On May 18, 2022, Paul Hopper tendered a letter of resignation from the Board of Directors of Scopus BioPharma Inc. (the “Company”), effective immediately (the “Hopper Letter”). A copy of the Hopper Letter, which states his reasons for resigning, is furnished herewith as Exhibit 99.1. The Company disagrees with the assertions and characterizations set forth in the Hopper Letter.
Pursuant to the requirements of Item 5.02 of Form 8-K, the Company has provided Mr. Hopper with a copy of this Form 8-K in accordance with Item 5.02(a)(3)(i) of Form 8-K.

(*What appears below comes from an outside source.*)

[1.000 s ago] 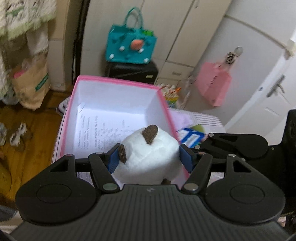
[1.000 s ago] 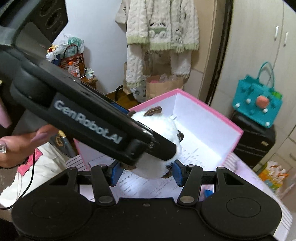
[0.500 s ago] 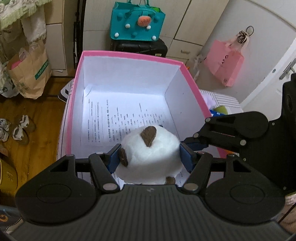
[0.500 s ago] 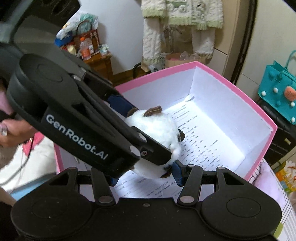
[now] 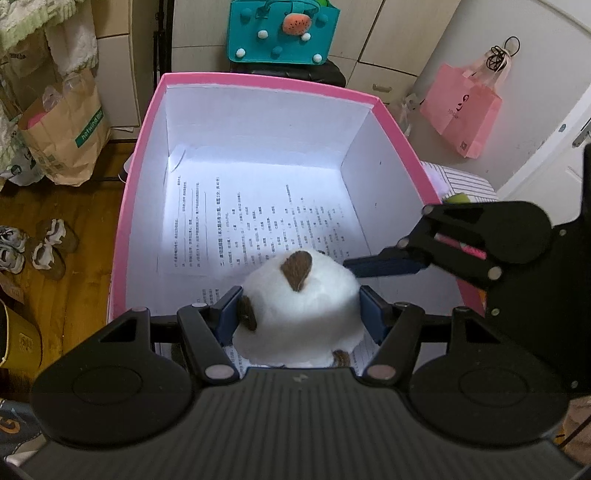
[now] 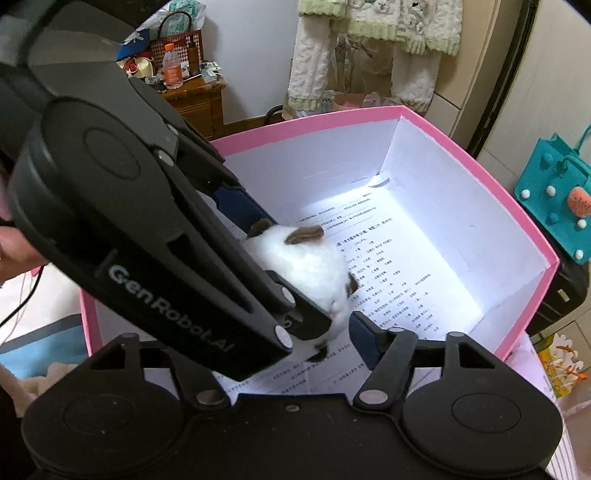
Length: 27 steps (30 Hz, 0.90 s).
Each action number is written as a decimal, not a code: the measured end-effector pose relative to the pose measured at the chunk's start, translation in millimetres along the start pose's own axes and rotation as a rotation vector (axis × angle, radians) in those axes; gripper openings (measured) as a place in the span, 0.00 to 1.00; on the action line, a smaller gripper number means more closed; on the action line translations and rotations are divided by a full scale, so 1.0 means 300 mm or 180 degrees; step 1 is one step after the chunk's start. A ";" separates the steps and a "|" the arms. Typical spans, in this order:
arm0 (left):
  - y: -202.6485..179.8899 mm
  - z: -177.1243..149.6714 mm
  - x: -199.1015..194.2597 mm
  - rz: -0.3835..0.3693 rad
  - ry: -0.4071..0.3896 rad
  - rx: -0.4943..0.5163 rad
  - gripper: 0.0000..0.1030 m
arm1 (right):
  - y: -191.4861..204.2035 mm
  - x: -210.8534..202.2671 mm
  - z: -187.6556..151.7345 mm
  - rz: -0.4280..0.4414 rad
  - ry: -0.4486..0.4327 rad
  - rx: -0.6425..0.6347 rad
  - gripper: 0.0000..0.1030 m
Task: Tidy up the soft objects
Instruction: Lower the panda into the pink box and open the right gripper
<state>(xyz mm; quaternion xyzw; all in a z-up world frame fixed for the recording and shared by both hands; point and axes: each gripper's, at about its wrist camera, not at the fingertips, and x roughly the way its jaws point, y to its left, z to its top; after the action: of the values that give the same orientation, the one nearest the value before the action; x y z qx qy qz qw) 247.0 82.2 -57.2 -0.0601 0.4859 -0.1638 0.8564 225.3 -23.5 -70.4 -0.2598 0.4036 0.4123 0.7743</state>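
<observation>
A white plush toy with brown ears (image 5: 299, 306) sits between the blue pads of my left gripper (image 5: 299, 314), which is shut on it and holds it low inside the pink box (image 5: 266, 83). The box has white walls and a printed sheet (image 5: 251, 225) on its floor. In the right wrist view the toy (image 6: 310, 266) shows under the left gripper's black body (image 6: 159, 236). My right gripper (image 6: 295, 343) is open around the toy's lower side; its left finger is hidden, and one blue fingertip (image 5: 380, 266) reaches the toy from the right.
A teal felt bag (image 5: 277, 31) on a black case stands behind the box. A pink bag (image 5: 461, 107) hangs at right. A paper bag (image 5: 62, 136) and shoes (image 5: 48, 247) are on the wooden floor at left. Sweaters (image 6: 376, 48) hang behind.
Both grippers have moved forward and down over the box, carrying the plush toy from above its near rim to low inside it. The right gripper's jaws have widened.
</observation>
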 end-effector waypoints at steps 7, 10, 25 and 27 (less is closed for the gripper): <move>-0.007 -0.014 -0.013 0.0036 -0.0031 0.0031 0.63 | 0.002 -0.028 -0.025 -0.0108 -0.0045 0.0062 0.72; -0.013 -0.023 -0.039 0.0056 -0.0091 0.0046 0.63 | -0.005 -0.055 -0.037 -0.0143 -0.0100 0.0129 0.72; -0.087 -0.087 -0.217 0.0229 -0.0248 0.0263 0.66 | 0.051 -0.204 -0.085 -0.0322 -0.0251 0.0246 0.72; -0.104 -0.099 -0.243 0.0240 -0.0252 0.0320 0.66 | 0.064 -0.232 -0.092 -0.0374 -0.0275 0.0245 0.72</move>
<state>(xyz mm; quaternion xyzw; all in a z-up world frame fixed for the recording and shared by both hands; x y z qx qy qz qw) 180.1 79.3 -5.3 -0.0051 0.4447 -0.1532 0.8825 174.2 -63.6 -28.2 -0.2350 0.3694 0.3611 0.8234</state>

Item 9.01. Financial Statement and Exhibits.
(d) | Exhibits |
99.1 | Letter from Paul Hopper dated May 19, 2022 | |
104 | Cover Page Interactive Data File (formatted in Inline XBRL and contained in Exhibit 101) |
SIGNATURES
Pursuant to the requirements of the Securities Exchange Act of 1934, the registrant has duly caused this report to be signed on its behalf by the undersigned hereunto duly authorized.
SCOPUS BIOPHARMA INC. | ||
Dated: May 20, 2022 | By: | /s/ Joshua R. Lamstein |
Joshua R. Lamstein | ||
Chairman |
Exhibit 99.1
Sydney, May 19, 2022
Scopus Biopharma Inc.
Attn. Joshua R. Lamstein:
I, Paul Hopper, submit this letter as official notification of my intent to resign from my position as Director of Scopus Biopharma Inc. (“the Company”), effective immediately.

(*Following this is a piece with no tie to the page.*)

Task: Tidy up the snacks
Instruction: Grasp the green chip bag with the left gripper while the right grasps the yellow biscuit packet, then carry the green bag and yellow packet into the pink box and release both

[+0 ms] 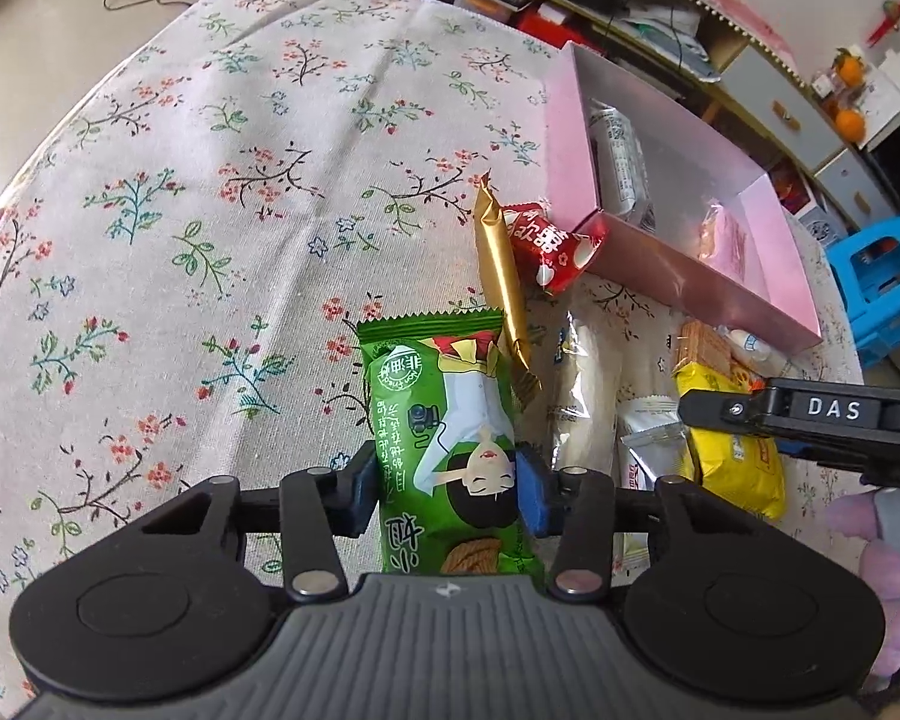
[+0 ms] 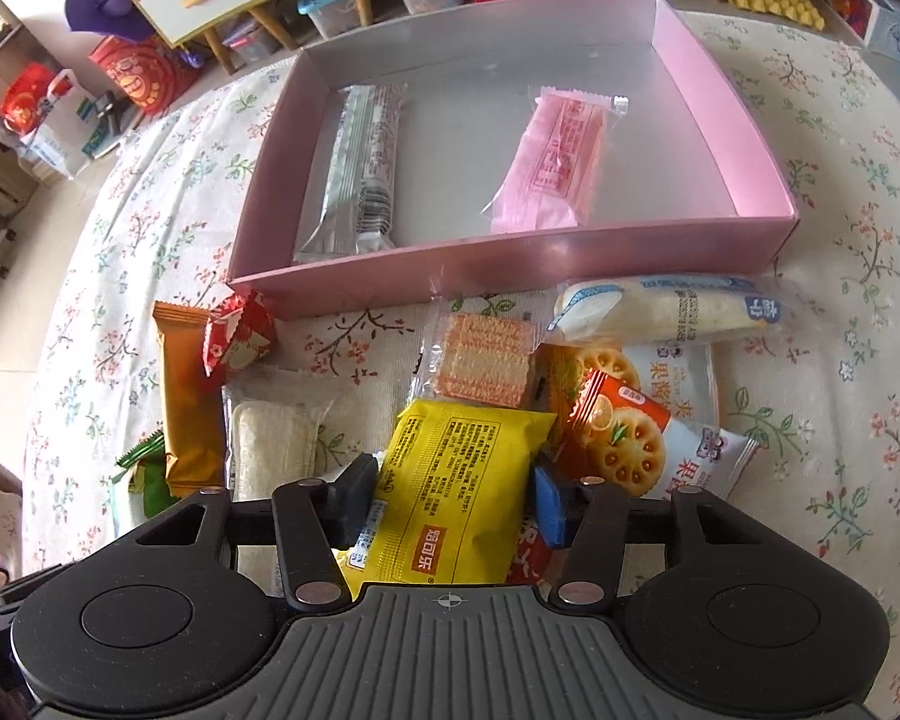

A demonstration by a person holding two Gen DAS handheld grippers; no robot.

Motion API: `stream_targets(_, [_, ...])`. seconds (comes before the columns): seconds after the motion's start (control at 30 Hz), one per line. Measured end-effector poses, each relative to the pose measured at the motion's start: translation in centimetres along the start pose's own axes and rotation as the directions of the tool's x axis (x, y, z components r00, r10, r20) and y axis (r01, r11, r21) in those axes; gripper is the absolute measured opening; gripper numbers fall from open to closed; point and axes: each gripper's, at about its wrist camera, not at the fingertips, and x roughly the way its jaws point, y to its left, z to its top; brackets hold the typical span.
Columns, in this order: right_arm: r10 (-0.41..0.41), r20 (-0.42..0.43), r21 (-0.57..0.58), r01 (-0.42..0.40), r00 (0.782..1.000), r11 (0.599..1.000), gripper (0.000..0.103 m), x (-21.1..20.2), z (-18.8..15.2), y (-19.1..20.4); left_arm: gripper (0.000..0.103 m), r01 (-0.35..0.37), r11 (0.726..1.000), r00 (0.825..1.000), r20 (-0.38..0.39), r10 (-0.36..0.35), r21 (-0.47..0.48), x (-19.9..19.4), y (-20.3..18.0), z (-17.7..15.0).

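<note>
On the flowered tablecloth (image 1: 210,192) lies a green snack packet (image 1: 450,408); my left gripper (image 1: 447,492) is shut on its near half, a blue pad against each side. My right gripper (image 2: 450,501) is shut on a yellow snack packet (image 2: 456,468) that rests on a pile of snacks. Just beyond that pile stands an open pink box (image 2: 510,276). It holds a silver packet (image 2: 366,162) on the left and a pink packet (image 2: 552,162) on the right. In the left wrist view the pink box (image 1: 690,282) is at the upper right.
Loose snacks lie before the box: a gold bar (image 1: 501,276), a red packet (image 1: 546,246), a wafer pack (image 2: 486,360), a white roll (image 2: 666,309), an orange biscuit packet (image 2: 618,432). Beyond the table are shelves and a blue stool (image 1: 882,288).
</note>
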Motion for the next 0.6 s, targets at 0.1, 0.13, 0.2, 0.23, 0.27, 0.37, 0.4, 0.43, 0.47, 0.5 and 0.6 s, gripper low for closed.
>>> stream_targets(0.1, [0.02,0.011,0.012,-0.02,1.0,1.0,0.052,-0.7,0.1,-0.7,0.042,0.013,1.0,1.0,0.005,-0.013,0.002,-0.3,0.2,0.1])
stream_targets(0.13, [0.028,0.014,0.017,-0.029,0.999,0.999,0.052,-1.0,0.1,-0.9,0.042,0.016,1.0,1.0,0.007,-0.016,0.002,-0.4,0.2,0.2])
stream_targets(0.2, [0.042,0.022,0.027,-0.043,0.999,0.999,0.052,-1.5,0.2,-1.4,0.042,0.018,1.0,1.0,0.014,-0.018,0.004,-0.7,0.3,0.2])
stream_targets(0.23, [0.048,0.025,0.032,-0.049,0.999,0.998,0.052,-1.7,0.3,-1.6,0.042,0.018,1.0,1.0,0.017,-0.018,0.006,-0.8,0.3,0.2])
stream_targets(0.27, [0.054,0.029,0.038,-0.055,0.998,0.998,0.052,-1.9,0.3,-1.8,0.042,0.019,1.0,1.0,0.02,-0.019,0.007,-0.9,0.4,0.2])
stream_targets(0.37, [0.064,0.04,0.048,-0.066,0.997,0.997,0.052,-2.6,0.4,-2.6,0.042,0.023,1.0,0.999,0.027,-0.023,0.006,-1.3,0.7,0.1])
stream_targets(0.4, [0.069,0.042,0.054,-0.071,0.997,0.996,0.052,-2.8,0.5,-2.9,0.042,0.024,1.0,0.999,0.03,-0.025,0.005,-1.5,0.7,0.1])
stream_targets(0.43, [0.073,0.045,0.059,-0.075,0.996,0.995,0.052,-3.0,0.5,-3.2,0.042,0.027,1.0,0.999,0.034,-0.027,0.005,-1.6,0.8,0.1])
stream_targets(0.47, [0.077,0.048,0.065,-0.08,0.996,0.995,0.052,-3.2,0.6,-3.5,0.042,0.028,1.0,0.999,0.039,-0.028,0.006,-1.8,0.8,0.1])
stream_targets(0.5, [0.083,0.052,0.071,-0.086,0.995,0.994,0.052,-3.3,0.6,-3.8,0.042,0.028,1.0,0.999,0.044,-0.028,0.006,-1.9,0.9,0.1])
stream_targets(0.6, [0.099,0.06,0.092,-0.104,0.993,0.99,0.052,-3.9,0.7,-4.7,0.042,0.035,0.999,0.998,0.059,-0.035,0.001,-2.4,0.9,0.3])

I was certified as a Board member in June 2020, when the Company acquired Bioscience Oncology–a company that I founded, and for which Scopus never fully paid. During my time as a Director, including for a time as Co-Chairman of the Board, I repeatedly voiced corporate governance concerns to the Board, including serious concerns that Ira S. Greenspan, Joshua R. Lamstein, and Robert J. Gibson (the “HCFP Directors”) exerted total control over the Company and engaged in self-dealing and conflicted transactions.
My corporate governance concerns and proposals were uniformly rejected, and I was not provided with even the most basic information that any director would expect to receive. Instead, the HCFP Directors maintained their grip on the Company, took extreme measures to avoid transparency, and sought to punish me with a sham investigation and public disparagement after I raised concerns and requested information.
Since being pushed aside, I have persisted in trying to protect shareholders, but all efforts have proven futile. My requests for access to basic corporate records, such as meeting minutes, meeting agendas, and financial information were summarily denied. When those requests failed, I joined another director and the company’s largest shareholder and only ever CEO in filling a derivative lawsuit on behalf of all Scopus shareholders in effort to ensure that the Company reformed its corporate governance and internal procedures. That effort too was unsuccessful.
Earlier this year, when two new Directors were appointed to the Board, I was hopeful that the Company would be willing to undertake long overdue reforms. However, those two Directors met the same resistance that I faced as a Director and, as a result, they recently resigned from their positions.
In light of the forgoing, I have come to conclusion that staying on the Board would be an act of futility. I have exhausted the measures available to me, including pursuing legal action on behalf of shareholders, and so long as the HCFP Directors remain in place, I have no reason to believe that I will be able to meaningfully exercise my responsibilities as a Director.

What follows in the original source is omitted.